この瞬間、ラピスとラズリがただの魔法マニアではないことを察した。
『時を止めたのはお前達か?』
もはや分かりきっていることだが、一応確認する。
『そうだよ』
『なぜ、時を止めた?』
『私とラズリとあなたと3人で話したいから』
俺等以外の人間に聞かれると不都合な話なんだろうか。
『分かった。何を話したいんだ?』
『あなたのこと、ダストのこと、オーガスト・ディーンのこと』
要するに俺の全てを知りたいってことか。
『というか、何で俺の名前知ってるんだ?』
この世界ではオーガスト・ディーンなんて名前はブロンズ様たちにも名乗っていない。
『私達は世界を渡る者だからね。ある程度のことは知ってるんだ』
『世界を渡る?』
『私達はとある魔法で他の並行世界を自由に行き来できるのさ』
『そんなことができるのか?』
『うん、私達は――』
ラピスは一旦口を閉ざす。
『見てきた』
ラズリが初めて口を開いた。
『世界が』
ここからは、二人が交互に口を開く。
『滅びる』
『瞬間を』
『私達は』
『見てきた』
『犯人は』
『ゼウス』
『全能の神の名を』
『名乗る神は』
『世界を滅ぼす兵器』
『それを』
『食い止めるために』
『私達は』
『やってきた』
『この』
『世界に』
『世界を』
『救うため』
『でも』
『私達だけでは』
『勝てない』
『だから』
『求めている』
『破壊を阻止する』
『勇者を』
『その候補の』
『一人が』
『■■■■■』
俺の本名を挙げた。
『おれ?』
俺は自分に指を指した。
『そう』
『あなた』
『助けて』
『助けて』
『ゼ』
『ウ』
『ス』
『を』
『た』
『お』
『し』
『て』
『何で急に一文字ずつで言ったんだ? 効率悪いだろ』
『たし』
『かに』
『そう』
『だね』
『倍に増やしたからって、結局効率悪いのはあまり変わらんだろうが』
『ごめんね、ちょっと遊んじゃった』
『ごめんね、ツッコんでくれるかなって思ってボケちゃった』
二人は片目を瞑って舌を出して、てへっと可愛らしく謝罪した。絶対反省してないだろ。まあ、別に怒ってないし、可愛いから全然許すけど。ただし、もしこれをやったのが魔王だったら絶対許さん。断固として許すわけにはいかない。理由? うざいから。

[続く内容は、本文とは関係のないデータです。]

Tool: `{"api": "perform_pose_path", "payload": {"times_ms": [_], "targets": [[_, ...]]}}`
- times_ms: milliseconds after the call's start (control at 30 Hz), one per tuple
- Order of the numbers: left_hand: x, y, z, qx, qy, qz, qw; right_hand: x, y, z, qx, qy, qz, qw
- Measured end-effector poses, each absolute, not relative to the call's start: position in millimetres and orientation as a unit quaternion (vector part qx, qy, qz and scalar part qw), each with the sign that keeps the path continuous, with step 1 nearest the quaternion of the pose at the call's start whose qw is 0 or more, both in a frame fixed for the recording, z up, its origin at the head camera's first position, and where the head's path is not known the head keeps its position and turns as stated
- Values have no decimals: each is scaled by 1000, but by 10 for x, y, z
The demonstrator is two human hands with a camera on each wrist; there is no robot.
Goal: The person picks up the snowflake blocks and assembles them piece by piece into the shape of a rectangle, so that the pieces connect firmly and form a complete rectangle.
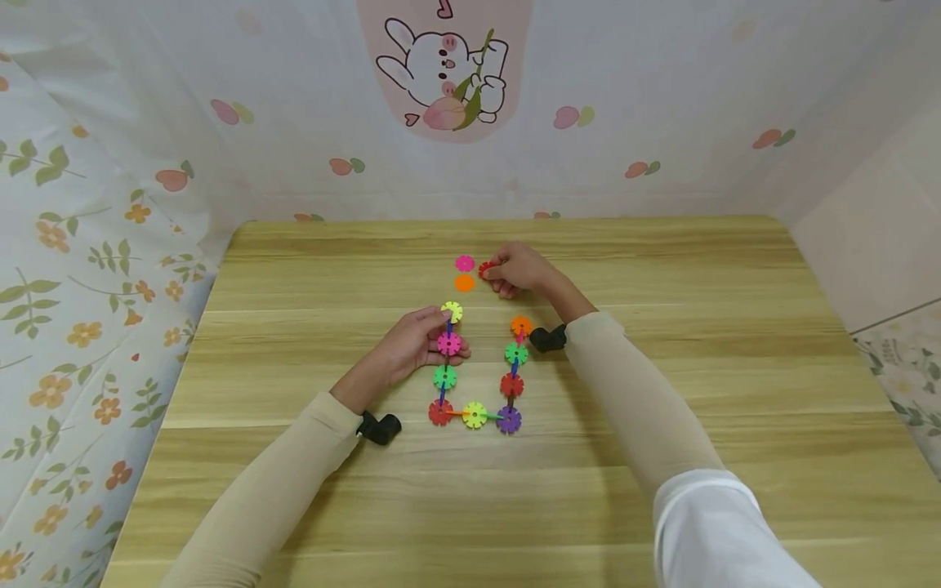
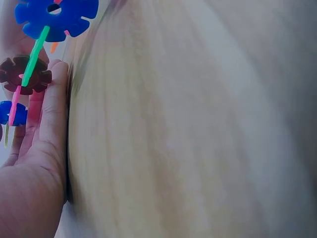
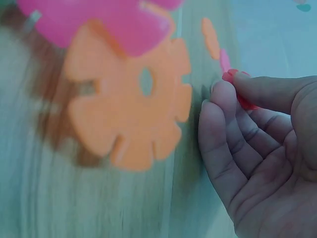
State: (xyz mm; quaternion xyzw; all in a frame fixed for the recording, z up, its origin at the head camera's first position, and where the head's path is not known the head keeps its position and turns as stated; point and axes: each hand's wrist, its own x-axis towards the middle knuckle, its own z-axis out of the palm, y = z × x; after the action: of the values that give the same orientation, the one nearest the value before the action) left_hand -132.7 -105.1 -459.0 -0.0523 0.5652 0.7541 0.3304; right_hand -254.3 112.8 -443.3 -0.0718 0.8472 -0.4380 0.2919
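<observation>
A U-shaped chain of interlocked plastic snowflake discs lies on the wooden table, its left arm ending in a yellow snowflake disc [image 1: 455, 308]. That disc is pinched near the thumb of my left hand [image 1: 400, 349], whose other fingers reach under the chain beside a pink disc [image 1: 449, 344]. In the left wrist view, a blue disc [image 2: 74, 11] and a brown disc [image 2: 38, 76] stand edge-up in front of the fingers. My right hand [image 1: 524, 268] pinches a red snowflake disc [image 1: 484, 270] between thumb and forefinger, beyond the chain's right arm.
Just left of the right hand lie a loose pink disc [image 1: 465, 263] and a loose orange disc [image 1: 465, 283]. The chain's right arm ends in another orange disc [image 1: 522, 326], close to the right wrist's black camera [image 1: 548, 338]. A patterned curtain [image 1: 294, 106] hangs behind the table [image 1: 662, 269].
</observation>
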Motion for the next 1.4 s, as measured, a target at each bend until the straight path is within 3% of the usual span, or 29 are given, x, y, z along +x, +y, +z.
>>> {"api": "perform_pose_path", "payload": {"times_ms": [700, 1400], "targets": [[-1329, -1079, -4601, -27, 546, 770, 328, -2113, 1190, -4164, -141, 840, -451, 266], [-1323, -1088, -4586, -37, 538, 774, 332, -1818, 1078, -4210, -171, 840, -433, 278]]}}
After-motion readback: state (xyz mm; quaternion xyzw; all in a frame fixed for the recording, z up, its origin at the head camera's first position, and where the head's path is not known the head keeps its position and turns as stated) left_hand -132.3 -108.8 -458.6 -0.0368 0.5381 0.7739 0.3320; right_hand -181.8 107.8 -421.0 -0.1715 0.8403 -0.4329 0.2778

『まあいい。俺は元々ゼウスを倒すつもりだ。だが、まだダメなんだ』
『何がダメなの?』
『シンプルに力が足りないんだ』
『みんなの力を合わせても?』
みんな、というのは、打倒ゼウスに協力してくれる仲間たちのことか。
『ああ、そうだな。まだ足りない』
ノルン様曰く、現状の総戦力をぶつけてもゼウスを倒すのは難しく、しかもプロメテウス等、他の神までもが来襲するとなると、まだまだ戦力が足りてないとのことだ。
『そっか。大変だね』
『ああ』
『ちなみに、“ダストの記憶”は全部解放されたの?』
“ダストの記憶”のことも知ってるのか。ということは、おそらく神様の存在も知っているんだろうな。

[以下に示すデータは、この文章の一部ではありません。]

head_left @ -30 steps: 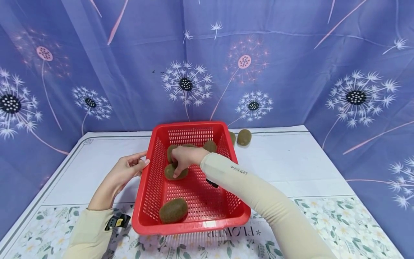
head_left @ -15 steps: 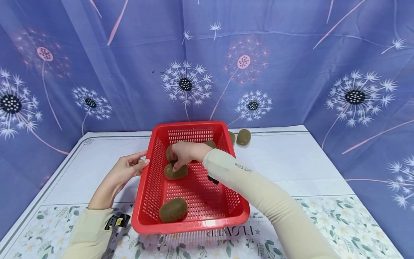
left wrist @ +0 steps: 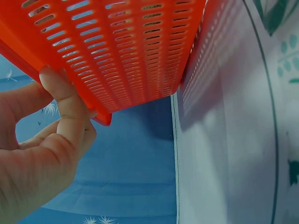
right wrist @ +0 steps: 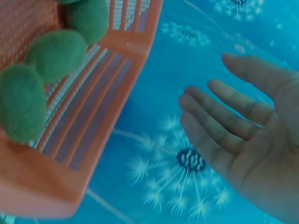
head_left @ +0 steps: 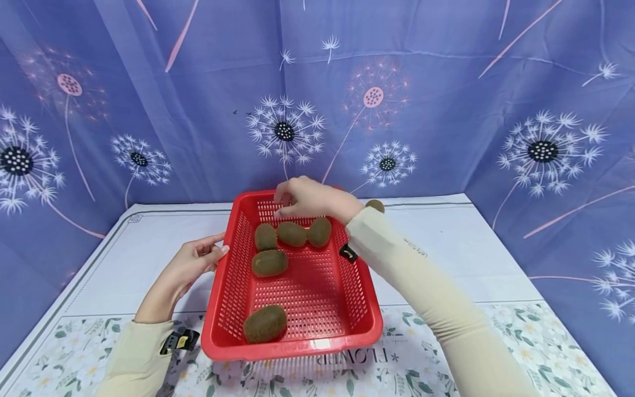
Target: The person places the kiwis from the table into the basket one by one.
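Note:
A red plastic basket (head_left: 292, 348) with slotted walls sits in the middle of the table. Several brown fuzzy kiwis lie inside: a row along the back with a middle kiwi (head_left: 292, 234), another kiwi (head_left: 269, 263) just in front at the left, and a lone kiwi (head_left: 265, 323) near the front left corner. My left hand (head_left: 190, 264) holds the basket's left rim, fingertips at the rim in the left wrist view. Over the basket's back end hovers my right hand (head_left: 315, 198), palm bare and fingers relaxed in the right wrist view (right wrist: 247, 126).
Another kiwi (head_left: 375, 205) lies on the table beyond the basket's right side, partly behind the right wrist. A white tablecloth (head_left: 421, 264) with a floral front part covers the table. Blue dandelion-print curtains (head_left: 198, 110) stand behind and at the sides.
My right hand has let go of the kiwis at the basket's left and risen up, back and slightly right, uncovering the back row. The left hand has stayed on the rim.

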Demonstrator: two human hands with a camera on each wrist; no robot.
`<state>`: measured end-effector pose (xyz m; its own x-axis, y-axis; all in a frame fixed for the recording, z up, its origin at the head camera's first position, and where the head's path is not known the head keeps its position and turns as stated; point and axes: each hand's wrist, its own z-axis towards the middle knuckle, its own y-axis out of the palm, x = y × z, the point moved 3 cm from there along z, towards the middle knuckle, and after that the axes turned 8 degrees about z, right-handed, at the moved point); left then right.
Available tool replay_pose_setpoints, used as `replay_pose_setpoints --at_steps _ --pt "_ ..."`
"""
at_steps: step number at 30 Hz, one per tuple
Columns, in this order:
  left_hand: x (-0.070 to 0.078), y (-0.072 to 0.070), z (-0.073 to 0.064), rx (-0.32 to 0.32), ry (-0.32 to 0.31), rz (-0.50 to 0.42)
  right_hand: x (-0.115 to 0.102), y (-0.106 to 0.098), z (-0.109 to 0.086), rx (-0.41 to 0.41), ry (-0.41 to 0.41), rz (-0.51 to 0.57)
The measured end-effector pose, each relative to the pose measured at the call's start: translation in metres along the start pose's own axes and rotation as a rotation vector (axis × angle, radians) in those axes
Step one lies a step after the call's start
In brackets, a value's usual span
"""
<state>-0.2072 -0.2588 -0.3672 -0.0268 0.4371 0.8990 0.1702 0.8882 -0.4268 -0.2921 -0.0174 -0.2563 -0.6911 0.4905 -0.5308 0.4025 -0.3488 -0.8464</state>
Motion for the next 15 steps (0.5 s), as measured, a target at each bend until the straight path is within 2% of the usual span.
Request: replay_pose_setpoints --at_steps 7,15 --pt "0.000 -0.001 -0.001 0.013 -0.003 0.014 0.033 -0.027 -0.025 0.202 0.027 0.120" --pt "0.003 0.001 -0.001 0.001 0.014 -0.008 0.094 -0.037 -0.060 0.367 0.133 0.170"
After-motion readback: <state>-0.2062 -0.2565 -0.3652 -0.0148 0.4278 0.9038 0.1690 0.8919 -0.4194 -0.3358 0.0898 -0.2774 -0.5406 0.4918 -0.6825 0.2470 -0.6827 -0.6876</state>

『うーん、どうだろうな。だいぶ解放されたような気もするが』
今の時点で俺は100種類以上の魔法を使える。覚えているだけで使ってないのも多いから結局有効活用はできていないが。だって、慧眼魔法と探知魔法が便利すぎるんだよぉ!
『なるほど。じゃあ全部解放する?』
『そうしたいのは山々だが、なかなか思い出せないからな……』
『できるよ』
『え? どうやって?』
『私達の魔法なら』
『可能だよ』
『『解放魔法』』
ラピスとラズリの指の先にそれぞれ小さな光が出現した。その後、その二つの光は、すり抜けるように俺の頭の中に入り込んだ。